* **TASK INSTRUCTIONS**: Pull out all lines from the listing below in which the word "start" appears.

* **RECORDED DATA**:
★ ★ ★ ★ ★ ★ ★
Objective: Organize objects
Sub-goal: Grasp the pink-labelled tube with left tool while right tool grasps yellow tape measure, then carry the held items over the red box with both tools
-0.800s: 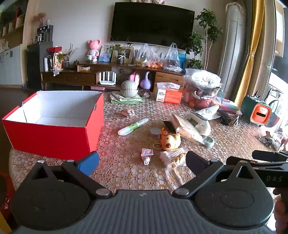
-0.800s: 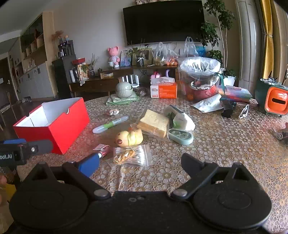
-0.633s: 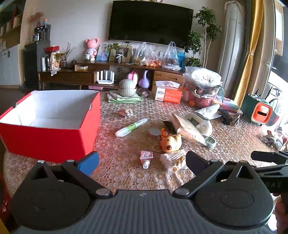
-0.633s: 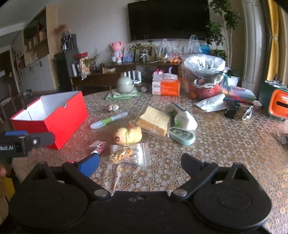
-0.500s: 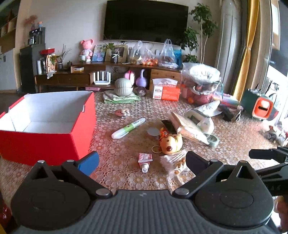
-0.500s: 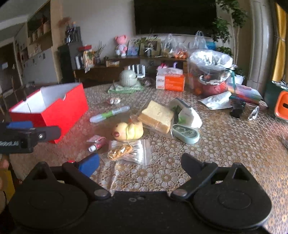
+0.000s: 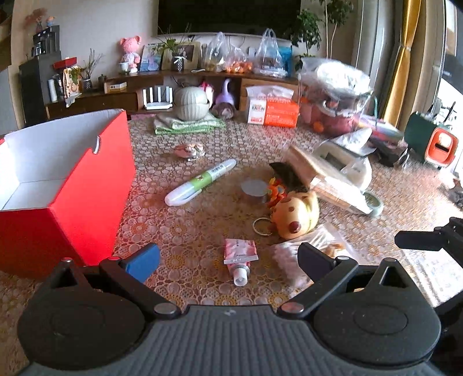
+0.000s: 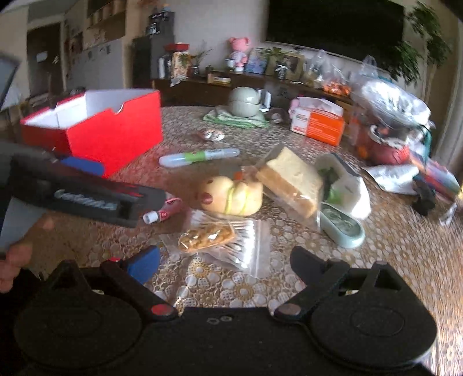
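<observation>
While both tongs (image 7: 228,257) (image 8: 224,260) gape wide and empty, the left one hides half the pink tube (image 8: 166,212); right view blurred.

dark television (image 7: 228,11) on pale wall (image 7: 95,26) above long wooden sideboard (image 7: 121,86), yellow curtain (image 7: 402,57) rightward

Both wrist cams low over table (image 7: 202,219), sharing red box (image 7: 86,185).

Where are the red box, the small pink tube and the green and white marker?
red box (image 7: 86,185), left wrist view, on its red side wall.
small pink tube (image 7: 239,254), left wrist view, on its pink body.
green and white marker (image 8: 199,156), right wrist view, on its green band.
</observation>
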`<state>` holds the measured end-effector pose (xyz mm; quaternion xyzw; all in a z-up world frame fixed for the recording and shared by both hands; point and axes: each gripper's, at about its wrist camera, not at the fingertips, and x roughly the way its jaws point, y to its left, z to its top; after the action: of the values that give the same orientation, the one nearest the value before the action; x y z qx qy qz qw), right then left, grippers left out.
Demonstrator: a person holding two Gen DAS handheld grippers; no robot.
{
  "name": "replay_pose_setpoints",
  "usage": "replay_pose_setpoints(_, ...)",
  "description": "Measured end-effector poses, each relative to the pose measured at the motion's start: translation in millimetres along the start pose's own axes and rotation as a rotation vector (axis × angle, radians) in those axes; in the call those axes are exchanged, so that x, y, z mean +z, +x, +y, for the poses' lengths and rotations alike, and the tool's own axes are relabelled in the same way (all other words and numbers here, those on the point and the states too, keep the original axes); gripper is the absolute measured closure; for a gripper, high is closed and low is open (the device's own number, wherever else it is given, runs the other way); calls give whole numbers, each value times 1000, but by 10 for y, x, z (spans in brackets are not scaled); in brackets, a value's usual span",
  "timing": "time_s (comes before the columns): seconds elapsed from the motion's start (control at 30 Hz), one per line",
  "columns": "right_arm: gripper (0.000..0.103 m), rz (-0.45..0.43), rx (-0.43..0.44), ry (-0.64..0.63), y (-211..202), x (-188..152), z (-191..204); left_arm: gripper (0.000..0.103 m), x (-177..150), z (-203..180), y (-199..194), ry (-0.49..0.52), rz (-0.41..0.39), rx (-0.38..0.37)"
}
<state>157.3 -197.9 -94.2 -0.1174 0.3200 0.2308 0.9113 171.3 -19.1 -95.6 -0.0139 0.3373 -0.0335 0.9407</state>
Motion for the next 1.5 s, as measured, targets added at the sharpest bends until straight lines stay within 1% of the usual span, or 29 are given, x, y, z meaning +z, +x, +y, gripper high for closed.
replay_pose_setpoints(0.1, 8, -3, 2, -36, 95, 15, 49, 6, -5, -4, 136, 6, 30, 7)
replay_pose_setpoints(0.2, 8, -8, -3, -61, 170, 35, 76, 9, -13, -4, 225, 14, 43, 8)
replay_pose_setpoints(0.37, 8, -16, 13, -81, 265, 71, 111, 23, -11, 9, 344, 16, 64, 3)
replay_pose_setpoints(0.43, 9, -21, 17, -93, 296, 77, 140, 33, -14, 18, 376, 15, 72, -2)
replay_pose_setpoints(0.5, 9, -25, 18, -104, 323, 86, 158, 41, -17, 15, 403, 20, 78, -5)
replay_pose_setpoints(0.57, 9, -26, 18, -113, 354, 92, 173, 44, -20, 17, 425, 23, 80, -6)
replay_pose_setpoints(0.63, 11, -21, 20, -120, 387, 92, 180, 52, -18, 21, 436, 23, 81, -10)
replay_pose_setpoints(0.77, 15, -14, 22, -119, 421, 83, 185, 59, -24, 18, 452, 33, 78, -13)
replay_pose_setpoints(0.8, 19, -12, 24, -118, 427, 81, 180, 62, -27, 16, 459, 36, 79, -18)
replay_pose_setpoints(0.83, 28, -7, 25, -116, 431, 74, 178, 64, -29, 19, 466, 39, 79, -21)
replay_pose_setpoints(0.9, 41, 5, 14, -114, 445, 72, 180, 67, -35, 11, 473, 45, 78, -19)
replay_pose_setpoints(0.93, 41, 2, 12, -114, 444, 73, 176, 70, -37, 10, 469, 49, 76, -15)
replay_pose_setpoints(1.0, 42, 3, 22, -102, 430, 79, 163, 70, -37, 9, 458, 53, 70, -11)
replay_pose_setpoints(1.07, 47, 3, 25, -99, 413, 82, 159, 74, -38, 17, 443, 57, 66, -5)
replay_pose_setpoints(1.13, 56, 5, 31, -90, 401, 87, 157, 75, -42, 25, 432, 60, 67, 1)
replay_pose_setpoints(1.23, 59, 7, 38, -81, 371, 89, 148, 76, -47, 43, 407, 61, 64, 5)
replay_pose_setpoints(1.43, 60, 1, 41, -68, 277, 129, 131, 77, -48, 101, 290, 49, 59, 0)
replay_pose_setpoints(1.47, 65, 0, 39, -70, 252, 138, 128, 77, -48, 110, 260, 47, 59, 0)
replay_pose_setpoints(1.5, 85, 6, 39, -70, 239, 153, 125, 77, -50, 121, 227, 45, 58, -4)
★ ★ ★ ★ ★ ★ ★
* **FINISHED TASK**:
  "description": "Measured end-effector poses, each relative to the pose measured at the motion's start: translation in millimetres along the start pose's own axes and rotation as a rotation vector (axis × angle, radians) in those axes; in the call those axes are exchanged, so that x, y, z mean +z, +x, +y, for the poses' lengths and rotations alike, and the tool's own axes are relabelled in the same way (all other words and numbers here, those on the point and the states too, keep the original axes); gripper is the absolute measured closure; for a gripper, high is closed and low is open (the device's own number, wherever else it is given, runs the other way); calls give whole numbers, each value times 1000, but by 10 for y, x, z (spans in brackets are not scaled); in brackets, a value's usual span",
  "timing": "time_s (comes before the columns): seconds elapsed from the motion's start (control at 30 Hz), one per line",

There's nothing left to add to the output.